Nikki sounds surprised, and then disappointed.
“I mean, did you want to talk about it?” Dorsky asks, cautious.
“No!” she insists immediately. “No, of course not.” An impatient, vexed air overtakes her. “What do you want, Tag?”
“Right. I just . . . I feel like I owe you an apology.”
Nikki’s impatience quickly turns to sheer bewilderment. She doesn’t even know what to say to that.
Realizing she’s not going to help him along with it, Dorsky quickly continues. “The whole thing with what’s-her-fuck, Luciana, the way you all . . . you and Lena and Cindy and Jett, I mean—”
“The womenfolk of the office,” Nikki clarifies.
“Yeah. The way you had to deal with that on your own, and the way you were shut out of the kitchen—”
“Lena was shut out of the kitchen. I’ve never been very welcome there.”
Dorsky sighs. “All right, yeah, fair, so I owe you an apology for that, too. My point is, you stepped up for the line in a big way when we’d all turned on you, and you shouldn’t have had to do it yourselves. Evil fuckin’ snare-bitch or not, I feel like . . . like maybe I made it easy for her to divide and conquer us. I was pissed at Lena for taking off without so much as a voice mail, and I was pissed at you for being on her side when she came back, which is stupid, I know.”
“It is. It is very stupid.”
“I get that. And as long as I’m apologizing, I might as well go all the way back to what happened with us . . . before. I liked being with you, but I didn’t treat you so good when we weren’t alone.”
“You treated me like Danny Zuko when he first saw Sandy again in Grease.”
He furrows his brow at her. “Is that the play or, like, the movie? I’ve never seen—”
“Never mind, Tag. Why . . . What brought all this on? Seriously? This is the most un-Dorsky-like behavior I’ve ever witnessed, and that includes when you were under the total control of an evil she-demon.”
He looks genuinely frustrated, and it’s that more than anything he’s said thus far convincing Nikki he may be sincere.
“I don’t know. I don’t . . . I don’t want to be that guy who talks a bunch of shit about who they are and then fails spectacularly to live up to it. That guy raised me. Fuck him. I always tell myself, and everyone else, the line means everything to me. I’d do anything for my line. More than that, I call myself a leader of that line. I haven’t been living up to any of that lately. You and Lena have. You’ve done more than your share for this place. You deserve better. You deserve better . . . from me.”
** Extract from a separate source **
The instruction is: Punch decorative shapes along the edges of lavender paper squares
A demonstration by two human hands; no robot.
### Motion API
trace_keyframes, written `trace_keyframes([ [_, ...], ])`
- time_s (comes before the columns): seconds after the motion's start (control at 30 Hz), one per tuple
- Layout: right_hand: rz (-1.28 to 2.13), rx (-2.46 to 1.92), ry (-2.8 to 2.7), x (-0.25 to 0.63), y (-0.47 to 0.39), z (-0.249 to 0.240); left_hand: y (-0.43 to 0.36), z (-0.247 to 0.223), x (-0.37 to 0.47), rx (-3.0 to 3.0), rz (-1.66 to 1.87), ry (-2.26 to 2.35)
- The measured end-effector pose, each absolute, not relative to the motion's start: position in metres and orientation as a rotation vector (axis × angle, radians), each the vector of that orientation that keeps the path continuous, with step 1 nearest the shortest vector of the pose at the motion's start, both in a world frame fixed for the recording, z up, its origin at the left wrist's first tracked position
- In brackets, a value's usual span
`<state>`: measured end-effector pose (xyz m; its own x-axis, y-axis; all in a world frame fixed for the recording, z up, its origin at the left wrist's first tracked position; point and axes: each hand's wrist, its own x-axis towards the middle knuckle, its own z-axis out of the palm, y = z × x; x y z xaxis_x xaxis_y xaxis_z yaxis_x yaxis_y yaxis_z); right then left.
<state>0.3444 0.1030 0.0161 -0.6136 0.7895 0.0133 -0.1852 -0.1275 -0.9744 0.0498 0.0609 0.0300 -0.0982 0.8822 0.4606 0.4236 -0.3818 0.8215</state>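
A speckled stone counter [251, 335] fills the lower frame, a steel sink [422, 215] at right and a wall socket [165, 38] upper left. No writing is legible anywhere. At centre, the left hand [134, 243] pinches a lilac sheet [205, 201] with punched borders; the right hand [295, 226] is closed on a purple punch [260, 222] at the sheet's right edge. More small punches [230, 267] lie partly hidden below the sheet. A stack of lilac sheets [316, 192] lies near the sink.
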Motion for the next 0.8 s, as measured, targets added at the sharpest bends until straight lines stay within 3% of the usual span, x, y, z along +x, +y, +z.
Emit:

“Wow” is all Nikki can say at first. Then: “Well. Thanks. I mean it. Thank you. That is shockingly mature of you. And I appreciate it.”
Dorsky nods, seeming at least slightly appeased.
“Can I have some of that cake?” he asks.
Nikki giggles. “Yeah. Sure. I think you’ve earned cake.”
As she sets about cutting him a healthy slice, Nikki asks, “What about Lena? Are you going to have this talk with her?”
“Yeah, I need to,” he admits. “It’s just . . . there’s going to be more to say with her. It’s more . . . complicated.”
“Like an adult relationship?”
“I’m not the dumb jock in a John Hughes movie, Nik; I know what sarcasm is.”
Nikki slides a plate in front of him with a wedge of cake and a fork on it.
“So, what are you going to say to her?”
“I don’t know,” Dorsky says, forking an inhuman-sized bite and somehow managing to fit it all inside his mouth.
He says something else, but the words get lost amid the layers of frosting and crumbs being broken down between his jaws.
“What was that?” she asks.
He swallows. “Where is she at with Ritter?”
Nikki frowns. “That’s not a question to ask me, Tag. It’s none of my business.”
“I just want to know if it’s even worth bringing up all the other stuff, or if I should just say I’m sorry like I just did and leave it at that.”
“Ask Lena, and then you’ll know.”
“It’s not that easy.”
“It’s always that easy. People are just dumb.”
Dorsky cuts another forkful and relishes the bite.
“This cake is fucking awesome.”
“Of course it is,” Nikki confirms without hesitation. “I made it.”